» EXERCISE REQUIREMENTS
Leave the pictures aside. Retype exactly the lines from the top of the data below through the one holding "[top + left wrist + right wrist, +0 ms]".
== == ==
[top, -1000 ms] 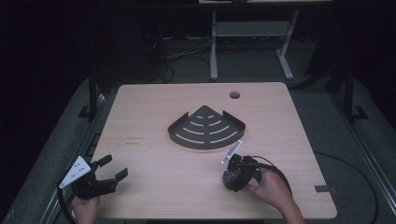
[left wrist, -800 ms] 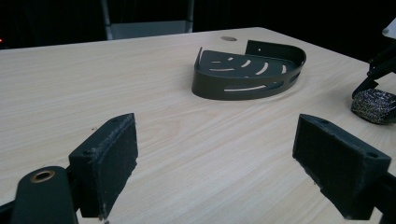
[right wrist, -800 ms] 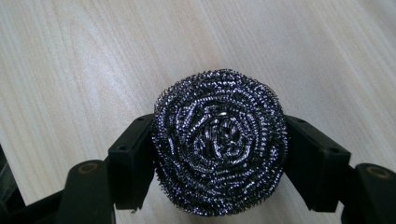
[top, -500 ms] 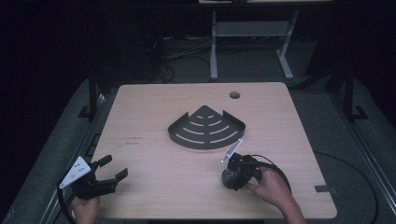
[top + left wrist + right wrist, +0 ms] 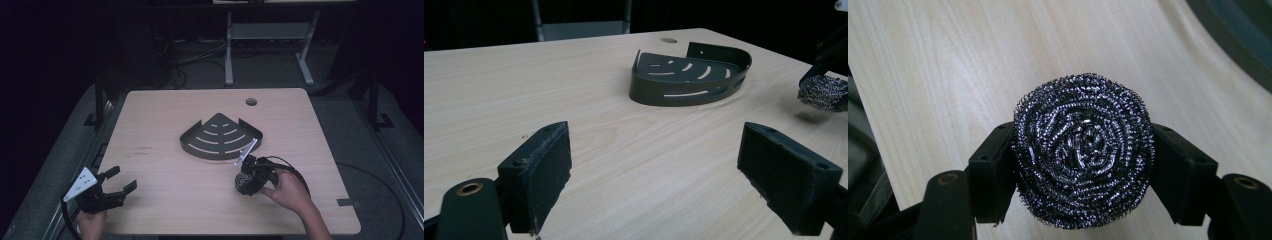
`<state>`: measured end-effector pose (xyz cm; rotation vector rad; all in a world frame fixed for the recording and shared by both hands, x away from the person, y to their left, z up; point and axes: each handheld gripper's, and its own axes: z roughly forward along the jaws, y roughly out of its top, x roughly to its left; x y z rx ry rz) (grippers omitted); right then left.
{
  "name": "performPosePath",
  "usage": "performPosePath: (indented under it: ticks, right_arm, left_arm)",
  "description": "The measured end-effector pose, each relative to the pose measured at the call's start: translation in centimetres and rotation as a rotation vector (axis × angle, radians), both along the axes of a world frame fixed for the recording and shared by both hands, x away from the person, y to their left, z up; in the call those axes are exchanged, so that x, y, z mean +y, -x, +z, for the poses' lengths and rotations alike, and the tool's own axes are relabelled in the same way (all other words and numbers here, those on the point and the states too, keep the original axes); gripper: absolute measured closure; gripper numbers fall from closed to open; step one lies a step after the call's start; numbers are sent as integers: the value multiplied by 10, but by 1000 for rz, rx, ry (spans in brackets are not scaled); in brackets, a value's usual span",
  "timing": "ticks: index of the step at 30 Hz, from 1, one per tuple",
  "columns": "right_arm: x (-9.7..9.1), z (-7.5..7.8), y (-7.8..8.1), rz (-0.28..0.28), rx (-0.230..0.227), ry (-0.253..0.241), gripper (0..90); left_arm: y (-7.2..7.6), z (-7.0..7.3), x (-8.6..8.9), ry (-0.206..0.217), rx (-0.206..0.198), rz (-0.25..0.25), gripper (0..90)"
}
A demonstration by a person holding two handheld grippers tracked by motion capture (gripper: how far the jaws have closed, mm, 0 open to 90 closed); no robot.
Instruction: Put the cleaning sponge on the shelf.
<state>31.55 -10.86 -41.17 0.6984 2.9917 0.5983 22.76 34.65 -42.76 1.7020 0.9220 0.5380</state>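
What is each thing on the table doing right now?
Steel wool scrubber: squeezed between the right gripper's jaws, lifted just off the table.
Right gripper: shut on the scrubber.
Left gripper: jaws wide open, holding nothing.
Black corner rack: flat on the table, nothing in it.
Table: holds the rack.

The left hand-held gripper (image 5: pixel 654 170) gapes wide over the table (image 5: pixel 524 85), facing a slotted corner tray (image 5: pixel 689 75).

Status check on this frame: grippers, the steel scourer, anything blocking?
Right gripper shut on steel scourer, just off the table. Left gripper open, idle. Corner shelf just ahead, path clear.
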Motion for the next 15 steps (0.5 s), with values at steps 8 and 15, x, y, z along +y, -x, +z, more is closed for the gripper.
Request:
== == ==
» RESULT OF THE TASK
[top, -1000 ms] 
[left wrist, -800 ms] 
[right wrist, -800 ms] 
[top, -500 ms] 
[top + left wrist + right wrist, +0 ms] 

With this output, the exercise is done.